Quote exactly and only this range of lines in the data below: the line that holds "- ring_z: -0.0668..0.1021" to the line that holds "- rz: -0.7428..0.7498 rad", both included.

*** INFORMATION SHOWN Section Begins ***

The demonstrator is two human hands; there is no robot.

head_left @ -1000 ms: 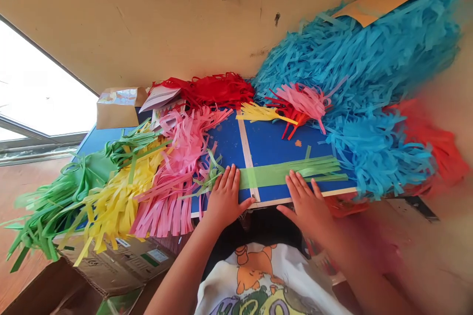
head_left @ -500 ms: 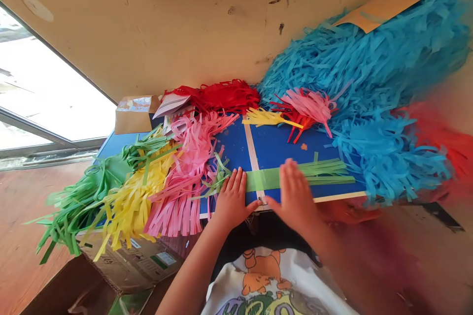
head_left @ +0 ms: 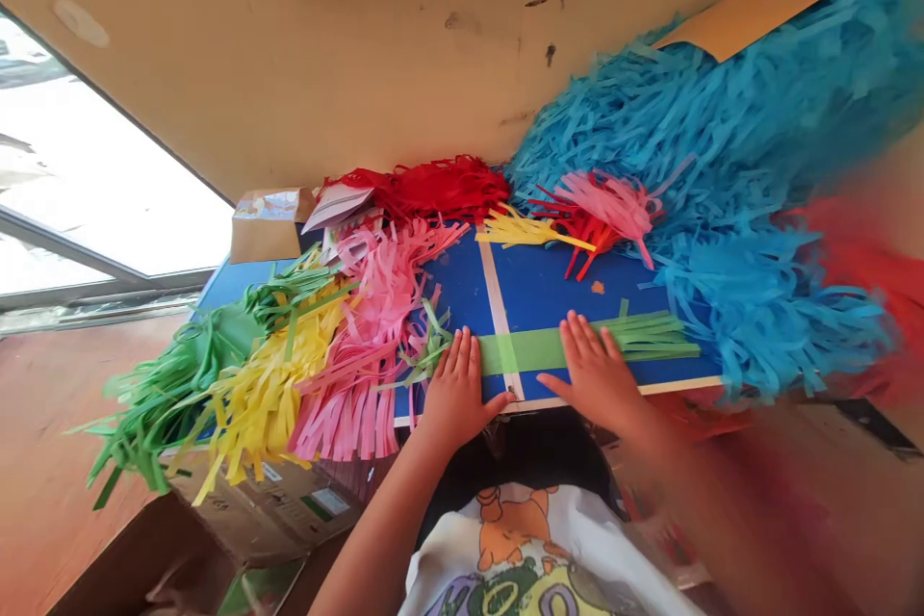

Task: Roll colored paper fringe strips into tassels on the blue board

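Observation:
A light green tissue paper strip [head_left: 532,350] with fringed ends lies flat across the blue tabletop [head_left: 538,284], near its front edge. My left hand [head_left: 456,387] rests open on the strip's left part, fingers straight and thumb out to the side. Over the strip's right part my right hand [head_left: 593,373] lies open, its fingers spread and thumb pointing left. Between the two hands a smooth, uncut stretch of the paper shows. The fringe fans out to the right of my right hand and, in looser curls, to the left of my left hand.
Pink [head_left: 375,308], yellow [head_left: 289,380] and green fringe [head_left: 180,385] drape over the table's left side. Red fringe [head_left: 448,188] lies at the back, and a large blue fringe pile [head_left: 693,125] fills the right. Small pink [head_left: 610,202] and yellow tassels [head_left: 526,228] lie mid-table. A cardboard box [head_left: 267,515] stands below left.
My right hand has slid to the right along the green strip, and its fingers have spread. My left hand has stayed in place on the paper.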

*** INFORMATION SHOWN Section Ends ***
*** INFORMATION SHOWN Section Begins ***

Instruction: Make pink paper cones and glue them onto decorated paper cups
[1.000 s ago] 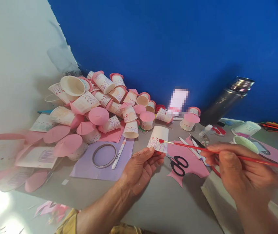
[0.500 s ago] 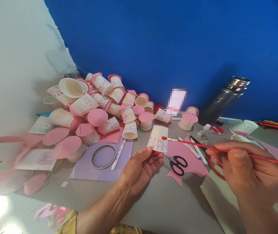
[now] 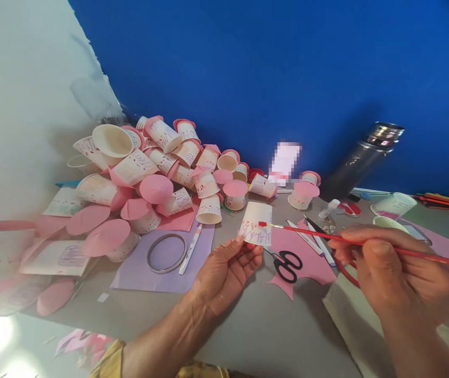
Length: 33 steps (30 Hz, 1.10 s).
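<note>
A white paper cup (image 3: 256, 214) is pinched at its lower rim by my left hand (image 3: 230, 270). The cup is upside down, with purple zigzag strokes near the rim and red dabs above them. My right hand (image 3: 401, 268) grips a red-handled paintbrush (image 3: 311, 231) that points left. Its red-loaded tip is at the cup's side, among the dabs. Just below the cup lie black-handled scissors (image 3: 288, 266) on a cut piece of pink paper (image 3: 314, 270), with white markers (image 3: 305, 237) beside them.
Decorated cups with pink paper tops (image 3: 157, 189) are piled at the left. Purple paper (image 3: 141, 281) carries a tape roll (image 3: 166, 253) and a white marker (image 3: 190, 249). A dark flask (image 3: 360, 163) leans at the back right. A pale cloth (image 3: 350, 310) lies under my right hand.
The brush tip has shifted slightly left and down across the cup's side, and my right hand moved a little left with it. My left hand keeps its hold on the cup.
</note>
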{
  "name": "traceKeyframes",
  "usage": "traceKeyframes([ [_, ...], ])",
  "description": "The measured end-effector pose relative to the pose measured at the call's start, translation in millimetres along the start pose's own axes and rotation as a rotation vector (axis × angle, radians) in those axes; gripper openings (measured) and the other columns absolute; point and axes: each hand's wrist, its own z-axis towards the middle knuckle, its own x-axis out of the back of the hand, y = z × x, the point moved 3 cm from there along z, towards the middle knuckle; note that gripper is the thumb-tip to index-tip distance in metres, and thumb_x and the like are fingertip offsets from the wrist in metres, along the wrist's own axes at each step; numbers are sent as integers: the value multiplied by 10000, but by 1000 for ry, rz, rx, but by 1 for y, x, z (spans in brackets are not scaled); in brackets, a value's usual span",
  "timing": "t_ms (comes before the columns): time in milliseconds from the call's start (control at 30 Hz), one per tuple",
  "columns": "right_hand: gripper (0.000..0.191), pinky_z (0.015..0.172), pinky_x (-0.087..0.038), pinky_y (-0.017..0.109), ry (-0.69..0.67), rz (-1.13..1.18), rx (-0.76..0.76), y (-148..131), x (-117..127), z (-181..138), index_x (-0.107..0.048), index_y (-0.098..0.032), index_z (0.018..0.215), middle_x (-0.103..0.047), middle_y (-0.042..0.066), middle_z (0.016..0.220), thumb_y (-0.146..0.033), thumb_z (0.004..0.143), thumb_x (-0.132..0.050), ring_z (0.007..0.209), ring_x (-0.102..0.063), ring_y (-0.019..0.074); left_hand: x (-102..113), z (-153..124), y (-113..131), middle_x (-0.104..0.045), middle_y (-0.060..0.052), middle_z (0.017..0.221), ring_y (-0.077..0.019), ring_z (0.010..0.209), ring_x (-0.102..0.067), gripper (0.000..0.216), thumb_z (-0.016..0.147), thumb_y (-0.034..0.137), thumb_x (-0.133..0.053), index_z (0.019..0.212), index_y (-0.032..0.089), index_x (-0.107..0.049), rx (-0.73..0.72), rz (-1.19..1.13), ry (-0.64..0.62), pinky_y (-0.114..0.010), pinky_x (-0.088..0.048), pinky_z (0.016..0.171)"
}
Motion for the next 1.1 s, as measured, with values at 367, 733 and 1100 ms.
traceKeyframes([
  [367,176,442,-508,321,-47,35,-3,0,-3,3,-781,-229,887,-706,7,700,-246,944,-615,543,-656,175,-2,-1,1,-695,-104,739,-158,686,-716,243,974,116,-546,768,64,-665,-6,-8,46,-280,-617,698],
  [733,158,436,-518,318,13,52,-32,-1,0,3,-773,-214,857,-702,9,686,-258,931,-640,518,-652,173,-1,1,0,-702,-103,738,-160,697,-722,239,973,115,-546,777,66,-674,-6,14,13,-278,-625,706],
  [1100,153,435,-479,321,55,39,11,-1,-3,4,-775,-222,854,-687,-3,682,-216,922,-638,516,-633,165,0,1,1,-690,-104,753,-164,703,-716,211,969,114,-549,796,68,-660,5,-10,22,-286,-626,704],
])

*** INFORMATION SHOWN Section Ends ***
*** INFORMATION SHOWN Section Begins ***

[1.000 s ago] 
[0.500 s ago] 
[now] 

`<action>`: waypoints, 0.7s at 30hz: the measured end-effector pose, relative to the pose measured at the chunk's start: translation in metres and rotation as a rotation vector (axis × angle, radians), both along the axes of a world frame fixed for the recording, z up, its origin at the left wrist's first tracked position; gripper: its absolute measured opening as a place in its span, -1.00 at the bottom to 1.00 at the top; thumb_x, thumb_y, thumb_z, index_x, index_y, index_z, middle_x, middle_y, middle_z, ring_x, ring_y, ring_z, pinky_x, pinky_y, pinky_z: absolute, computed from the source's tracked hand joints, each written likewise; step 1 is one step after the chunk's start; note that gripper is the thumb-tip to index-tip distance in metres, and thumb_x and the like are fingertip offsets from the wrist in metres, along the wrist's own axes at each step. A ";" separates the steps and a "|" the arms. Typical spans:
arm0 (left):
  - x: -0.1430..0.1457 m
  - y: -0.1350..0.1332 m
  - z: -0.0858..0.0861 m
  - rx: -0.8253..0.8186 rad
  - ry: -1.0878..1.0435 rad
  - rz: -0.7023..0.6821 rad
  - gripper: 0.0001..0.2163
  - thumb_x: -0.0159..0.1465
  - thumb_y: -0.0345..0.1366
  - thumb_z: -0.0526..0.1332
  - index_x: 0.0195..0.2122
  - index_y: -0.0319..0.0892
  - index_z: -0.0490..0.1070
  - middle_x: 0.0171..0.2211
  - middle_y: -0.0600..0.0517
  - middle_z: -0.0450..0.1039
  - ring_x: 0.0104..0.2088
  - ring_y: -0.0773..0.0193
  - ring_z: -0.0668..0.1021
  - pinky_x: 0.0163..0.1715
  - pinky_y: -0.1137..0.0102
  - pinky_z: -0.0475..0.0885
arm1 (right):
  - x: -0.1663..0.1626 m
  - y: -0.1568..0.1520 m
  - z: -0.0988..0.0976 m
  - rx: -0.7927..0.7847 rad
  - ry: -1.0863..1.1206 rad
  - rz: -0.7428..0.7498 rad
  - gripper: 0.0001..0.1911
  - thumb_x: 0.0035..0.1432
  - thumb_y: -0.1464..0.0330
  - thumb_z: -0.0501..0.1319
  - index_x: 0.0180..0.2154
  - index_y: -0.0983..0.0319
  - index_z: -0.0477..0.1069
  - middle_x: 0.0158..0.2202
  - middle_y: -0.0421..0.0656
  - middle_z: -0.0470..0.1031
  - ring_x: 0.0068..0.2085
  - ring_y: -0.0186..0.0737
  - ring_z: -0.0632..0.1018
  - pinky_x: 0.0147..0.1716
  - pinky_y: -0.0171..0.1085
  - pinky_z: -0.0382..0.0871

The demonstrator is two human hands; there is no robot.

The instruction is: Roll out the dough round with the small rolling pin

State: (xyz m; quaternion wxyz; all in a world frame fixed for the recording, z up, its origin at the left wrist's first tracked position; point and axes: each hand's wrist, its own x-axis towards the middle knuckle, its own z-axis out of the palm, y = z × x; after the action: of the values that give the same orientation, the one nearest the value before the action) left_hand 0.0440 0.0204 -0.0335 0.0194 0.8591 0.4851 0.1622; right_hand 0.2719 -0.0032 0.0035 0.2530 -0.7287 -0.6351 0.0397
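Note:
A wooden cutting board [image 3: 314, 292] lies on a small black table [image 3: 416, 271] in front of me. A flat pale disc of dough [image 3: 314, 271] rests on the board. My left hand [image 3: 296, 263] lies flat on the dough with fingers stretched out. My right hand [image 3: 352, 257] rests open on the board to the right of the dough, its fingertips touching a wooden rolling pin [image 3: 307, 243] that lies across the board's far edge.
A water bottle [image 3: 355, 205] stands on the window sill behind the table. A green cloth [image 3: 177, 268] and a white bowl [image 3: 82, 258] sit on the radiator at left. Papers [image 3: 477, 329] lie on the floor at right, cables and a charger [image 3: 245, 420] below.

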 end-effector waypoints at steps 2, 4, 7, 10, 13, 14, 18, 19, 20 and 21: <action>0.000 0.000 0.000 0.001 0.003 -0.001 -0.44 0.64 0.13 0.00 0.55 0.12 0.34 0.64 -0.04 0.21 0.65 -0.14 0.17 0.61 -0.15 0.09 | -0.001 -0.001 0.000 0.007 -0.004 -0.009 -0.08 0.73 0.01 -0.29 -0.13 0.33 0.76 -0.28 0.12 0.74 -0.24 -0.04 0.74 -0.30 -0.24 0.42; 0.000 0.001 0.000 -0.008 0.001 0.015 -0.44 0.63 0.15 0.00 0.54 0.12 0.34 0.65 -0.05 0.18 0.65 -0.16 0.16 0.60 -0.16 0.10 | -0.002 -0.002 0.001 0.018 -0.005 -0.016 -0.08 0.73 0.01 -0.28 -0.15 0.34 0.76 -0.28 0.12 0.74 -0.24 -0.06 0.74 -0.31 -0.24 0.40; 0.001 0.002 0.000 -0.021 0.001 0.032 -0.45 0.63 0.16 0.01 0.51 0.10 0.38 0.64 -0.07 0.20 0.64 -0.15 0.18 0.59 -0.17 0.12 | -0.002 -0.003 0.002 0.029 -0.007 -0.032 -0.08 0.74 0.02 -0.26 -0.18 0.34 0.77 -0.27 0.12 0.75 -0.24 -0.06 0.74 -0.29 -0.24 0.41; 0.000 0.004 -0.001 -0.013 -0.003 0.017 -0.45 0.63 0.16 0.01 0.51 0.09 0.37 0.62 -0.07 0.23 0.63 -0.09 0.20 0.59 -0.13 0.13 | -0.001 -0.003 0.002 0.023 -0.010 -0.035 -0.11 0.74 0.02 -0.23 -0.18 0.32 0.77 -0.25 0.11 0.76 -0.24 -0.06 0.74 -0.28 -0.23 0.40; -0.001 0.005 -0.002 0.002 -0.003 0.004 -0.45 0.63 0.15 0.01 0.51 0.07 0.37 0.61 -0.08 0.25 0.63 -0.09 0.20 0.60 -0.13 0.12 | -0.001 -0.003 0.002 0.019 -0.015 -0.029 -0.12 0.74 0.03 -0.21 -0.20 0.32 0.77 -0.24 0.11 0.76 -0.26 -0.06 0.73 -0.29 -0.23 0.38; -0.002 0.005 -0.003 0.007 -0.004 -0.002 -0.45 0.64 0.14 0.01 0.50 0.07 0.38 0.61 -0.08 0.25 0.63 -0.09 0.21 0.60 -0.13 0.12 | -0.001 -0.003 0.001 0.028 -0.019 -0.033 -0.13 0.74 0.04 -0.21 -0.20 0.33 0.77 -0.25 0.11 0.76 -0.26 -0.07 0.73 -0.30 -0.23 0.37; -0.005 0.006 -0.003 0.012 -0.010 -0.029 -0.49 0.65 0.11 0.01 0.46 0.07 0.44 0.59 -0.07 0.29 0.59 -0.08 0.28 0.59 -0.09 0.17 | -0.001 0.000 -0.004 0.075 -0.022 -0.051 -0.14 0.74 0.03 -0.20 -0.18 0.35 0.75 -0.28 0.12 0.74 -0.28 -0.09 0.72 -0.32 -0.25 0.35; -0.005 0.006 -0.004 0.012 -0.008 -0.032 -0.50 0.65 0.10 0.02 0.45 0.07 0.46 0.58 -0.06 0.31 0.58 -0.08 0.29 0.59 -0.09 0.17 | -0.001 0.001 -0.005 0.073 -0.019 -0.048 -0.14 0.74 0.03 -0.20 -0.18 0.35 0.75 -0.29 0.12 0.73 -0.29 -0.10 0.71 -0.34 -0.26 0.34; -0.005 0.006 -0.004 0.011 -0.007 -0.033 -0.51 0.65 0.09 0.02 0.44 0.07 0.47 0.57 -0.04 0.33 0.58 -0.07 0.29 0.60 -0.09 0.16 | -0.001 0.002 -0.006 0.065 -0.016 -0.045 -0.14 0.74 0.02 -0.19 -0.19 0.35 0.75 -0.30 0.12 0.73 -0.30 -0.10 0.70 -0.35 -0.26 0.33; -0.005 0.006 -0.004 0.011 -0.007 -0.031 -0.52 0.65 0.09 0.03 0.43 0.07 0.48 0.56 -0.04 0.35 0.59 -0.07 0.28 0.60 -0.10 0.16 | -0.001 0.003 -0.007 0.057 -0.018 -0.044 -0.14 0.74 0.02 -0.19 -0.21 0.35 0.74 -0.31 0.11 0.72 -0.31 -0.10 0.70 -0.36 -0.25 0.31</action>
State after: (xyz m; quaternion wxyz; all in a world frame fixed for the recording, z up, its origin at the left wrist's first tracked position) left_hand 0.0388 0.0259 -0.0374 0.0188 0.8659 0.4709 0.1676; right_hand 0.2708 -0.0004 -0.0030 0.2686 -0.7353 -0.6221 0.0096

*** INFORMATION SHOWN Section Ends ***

[EXERCISE OUTPUT]
  - ring_z: -0.0668..0.1021
  - pinky_x: 0.0163..0.1715
  - pinky_y: -0.1137..0.0102
  - pinky_z: -0.0475..0.0885
arm1 (right):
  - x: -0.1663..0.1626 m
  - y: -0.1568..0.1520 m
  - z: -0.0988..0.0976 m
  - rx: -0.7927..0.7847 rad
  - ry: -1.0863..1.1206 rad
  - rz: -0.7428..0.7498 rad

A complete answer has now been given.